▶ [Exercise requirements]:
Copy the first line of the material below and every later line through the line containing "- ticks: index", without any other output.

▶ [Input data]:
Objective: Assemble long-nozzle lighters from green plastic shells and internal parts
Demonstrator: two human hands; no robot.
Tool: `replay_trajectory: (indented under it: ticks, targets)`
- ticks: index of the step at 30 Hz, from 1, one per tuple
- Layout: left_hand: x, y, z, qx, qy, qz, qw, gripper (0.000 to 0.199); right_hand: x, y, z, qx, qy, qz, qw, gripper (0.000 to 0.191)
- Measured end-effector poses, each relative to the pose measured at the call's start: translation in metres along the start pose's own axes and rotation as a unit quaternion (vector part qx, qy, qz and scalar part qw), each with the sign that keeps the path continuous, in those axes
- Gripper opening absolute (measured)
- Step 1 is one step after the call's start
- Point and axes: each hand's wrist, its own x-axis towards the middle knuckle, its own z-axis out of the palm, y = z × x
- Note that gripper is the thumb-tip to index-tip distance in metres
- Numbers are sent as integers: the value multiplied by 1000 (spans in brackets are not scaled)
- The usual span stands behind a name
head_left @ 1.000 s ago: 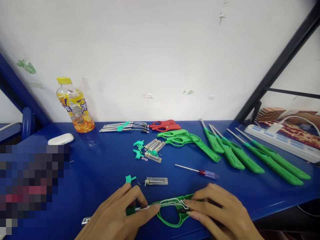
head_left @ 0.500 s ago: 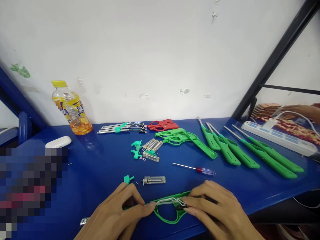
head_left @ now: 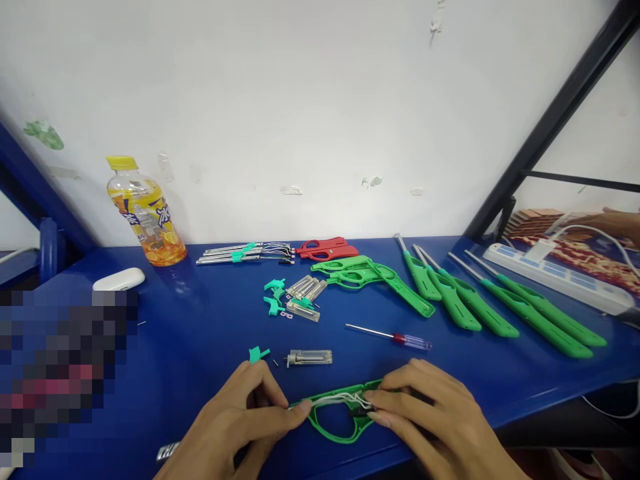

▶ [Completed task]:
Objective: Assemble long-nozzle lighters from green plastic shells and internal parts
Demonstrator: two human hands; no robot.
Tool: `replay_trajectory: (indented under it: ticks, targets)`
- ticks: index of the step at 30 Hz, from 1, one per tuple

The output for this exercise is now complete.